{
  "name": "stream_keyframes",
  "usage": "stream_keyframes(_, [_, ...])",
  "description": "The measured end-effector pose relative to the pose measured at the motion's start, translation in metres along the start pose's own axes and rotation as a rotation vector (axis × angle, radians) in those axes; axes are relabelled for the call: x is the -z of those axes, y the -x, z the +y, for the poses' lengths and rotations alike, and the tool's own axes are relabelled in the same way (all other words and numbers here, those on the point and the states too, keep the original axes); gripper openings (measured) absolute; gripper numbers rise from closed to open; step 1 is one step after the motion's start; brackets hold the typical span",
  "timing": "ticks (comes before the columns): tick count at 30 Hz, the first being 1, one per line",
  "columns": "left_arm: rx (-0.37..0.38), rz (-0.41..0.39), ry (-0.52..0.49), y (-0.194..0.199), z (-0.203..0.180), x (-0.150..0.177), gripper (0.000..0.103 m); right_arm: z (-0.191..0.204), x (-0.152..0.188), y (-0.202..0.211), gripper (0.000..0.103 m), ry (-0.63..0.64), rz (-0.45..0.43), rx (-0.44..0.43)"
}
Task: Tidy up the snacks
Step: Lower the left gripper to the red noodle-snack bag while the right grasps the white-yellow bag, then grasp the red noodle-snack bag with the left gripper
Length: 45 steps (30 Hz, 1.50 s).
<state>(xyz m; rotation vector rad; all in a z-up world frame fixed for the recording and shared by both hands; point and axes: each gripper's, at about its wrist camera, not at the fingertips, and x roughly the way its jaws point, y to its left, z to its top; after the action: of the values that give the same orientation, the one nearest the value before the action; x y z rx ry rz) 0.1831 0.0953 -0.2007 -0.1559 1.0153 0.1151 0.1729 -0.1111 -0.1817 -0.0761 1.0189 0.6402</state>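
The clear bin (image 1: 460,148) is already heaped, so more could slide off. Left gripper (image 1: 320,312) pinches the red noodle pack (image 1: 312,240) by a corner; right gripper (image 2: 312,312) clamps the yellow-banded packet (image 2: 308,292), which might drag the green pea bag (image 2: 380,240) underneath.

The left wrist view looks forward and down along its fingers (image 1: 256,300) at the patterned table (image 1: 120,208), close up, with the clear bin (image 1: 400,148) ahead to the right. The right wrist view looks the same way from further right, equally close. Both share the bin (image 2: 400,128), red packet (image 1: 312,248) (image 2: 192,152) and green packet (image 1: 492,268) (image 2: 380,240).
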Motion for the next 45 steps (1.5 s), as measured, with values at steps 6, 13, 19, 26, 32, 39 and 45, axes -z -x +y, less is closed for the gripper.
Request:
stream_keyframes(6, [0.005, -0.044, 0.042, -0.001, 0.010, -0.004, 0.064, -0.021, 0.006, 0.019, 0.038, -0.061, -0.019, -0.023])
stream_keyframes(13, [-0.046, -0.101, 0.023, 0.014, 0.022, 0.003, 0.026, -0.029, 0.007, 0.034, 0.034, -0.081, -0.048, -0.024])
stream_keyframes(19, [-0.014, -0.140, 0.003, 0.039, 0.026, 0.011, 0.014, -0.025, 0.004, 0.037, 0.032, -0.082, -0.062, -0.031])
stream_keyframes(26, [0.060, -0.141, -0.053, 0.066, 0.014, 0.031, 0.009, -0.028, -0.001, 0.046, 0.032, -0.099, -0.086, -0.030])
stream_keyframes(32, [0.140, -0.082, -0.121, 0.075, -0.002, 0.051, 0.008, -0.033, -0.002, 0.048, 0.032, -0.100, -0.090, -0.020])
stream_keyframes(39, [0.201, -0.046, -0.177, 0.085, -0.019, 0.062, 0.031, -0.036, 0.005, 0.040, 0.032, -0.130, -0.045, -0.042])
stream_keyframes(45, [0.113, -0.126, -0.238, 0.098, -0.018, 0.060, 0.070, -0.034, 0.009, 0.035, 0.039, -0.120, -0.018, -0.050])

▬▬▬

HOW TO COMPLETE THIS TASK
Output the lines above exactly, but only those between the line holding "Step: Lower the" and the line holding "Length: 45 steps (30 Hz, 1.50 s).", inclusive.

TASK ANSWER
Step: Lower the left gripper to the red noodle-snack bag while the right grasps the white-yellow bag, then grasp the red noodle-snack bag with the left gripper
Length: 45 steps (30 Hz, 1.50 s).

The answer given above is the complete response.